Argentum’s message is simple: America needs to prepare for the exponentially growing demand for long-term care services, and to do so, providers not only need access to financial resources to adequately prepare for these increasing needs, but also immediate financial relief to address the unprecedented expenses and losses associated with caring for this most vulnerable population during COVID-19.

Unfortunately, as a result of the pandemic, many providers don’t have the necessary resources to meet these financial challenges. Federal pandemic relief has been insufficient to offset the more than $15 billion in expenses and losses that providers have incurred in caring for those most at-risk to COVID-19. This has caused undue financial hardship for providers on the front lines of the pandemic, while otherwise leaving communities ill-equipped to invest in the growing need for long-term services.

That’s why Argentum is calling on policymakers to specifically include a long-term care section of the infrastructure package to both provide immediate relief to senior living operators (a “sustainability fund”), along with long-term investments in facilities, technology, and infection prevention and control measures.

A new set of needs

Among the recommendations in capital investments:

  • National investments in systems to prevent infectious diseases, such as air quality and HVAC system upgrades to reduce airborne transmission of viruses, upgrades of water purification systems, and infrared/UVL systems.
  • Expanding open and outdoor spaces to support social distancing and visitation.
  • Physical plant alterations to support cohorting.
  • Installation of touchless devices and fixtures to reduce the spread of infectious diseases.

Technology improvements sought include:

  • Expanded access to wireless infrastructure to better leverage telehealth.
  • Upgrades for resident safety systems for surveillance tracking.
  • Robotics and internet-enabled devices to reduce contagion spread.
  • Enhanced visitor management technology to improve wellness screening.
  • Measures to help protect seniors’ sensitive information through electronic health records (EHRs) and personal health records (PHRs), data management and information security systems, and cybersecurity measures.

Investments could be made through federal funding such as grants, low-interest loans, and tax deductions, or with direct investments in the capital projects of facilities.

In fact, one such proposal, the LIFT America Act, proposes reauthorizing the Hill-Burton Act (the 1945 law that spearheaded national investments in hospital construction) by injecting $2 billion for hospital infrastructure, along with $10.5 billion for community-based care, and $85 billion to expand broadband access nationwide.

Looking ahead

If anything, the pandemic has demonstrated the devastating impact of social isolation and the importance of effective investments in infection control.

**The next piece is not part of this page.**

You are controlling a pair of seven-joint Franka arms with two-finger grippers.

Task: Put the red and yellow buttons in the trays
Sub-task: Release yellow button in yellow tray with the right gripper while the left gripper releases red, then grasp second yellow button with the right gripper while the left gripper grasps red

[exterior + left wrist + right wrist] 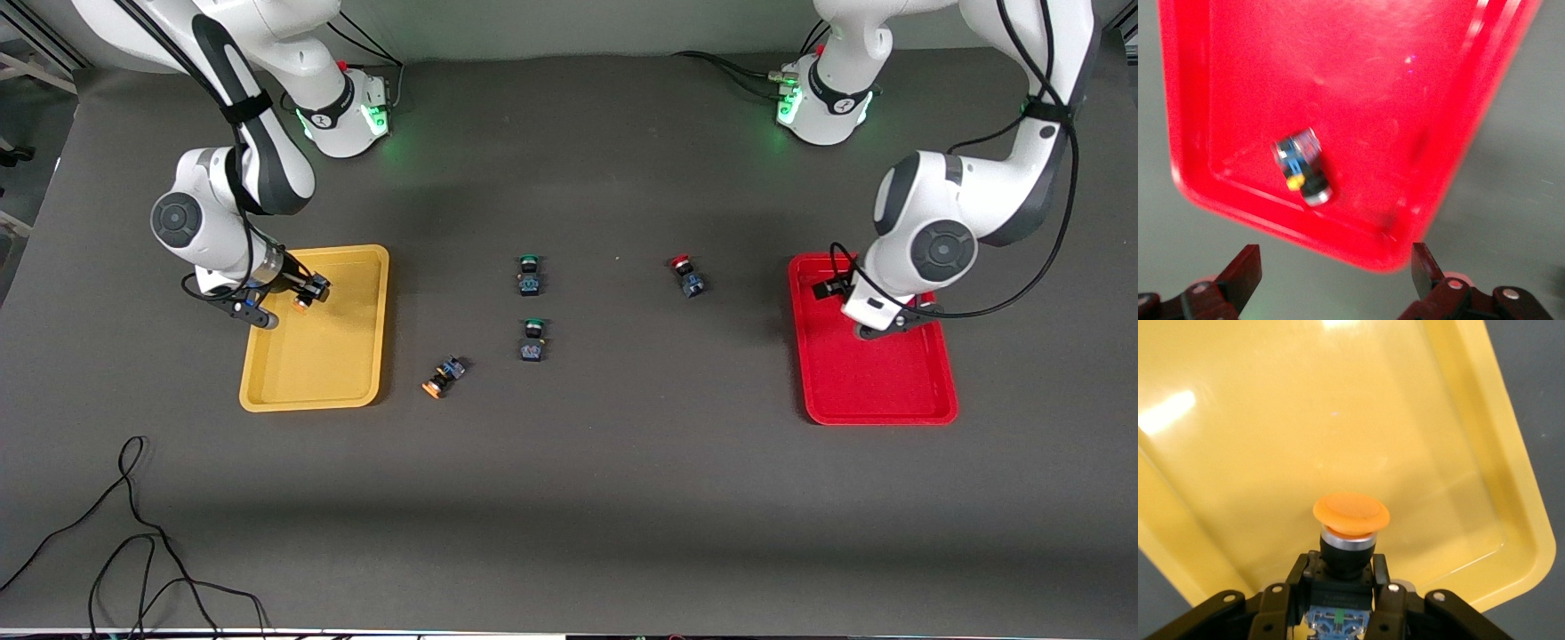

Substantial investments now in technology, facilities, and infection control will help prepare our nation to protect the health, safety, and quality of life of tens of millions of seniors in decades to come.

President Biden’s infrastructure plan, part of the administration’s broader Build Back Better program, signals an intention for making one of the largest federal investments in senior care since the 1965 adoption of Medicare. Argentum’s advocacy efforts, conducted by meeting with one congressional office at a time, are to ensure that these investments fully reach senior living communities.

Collectively, we can influence change that will have long-lasting impacts in the future of senior living.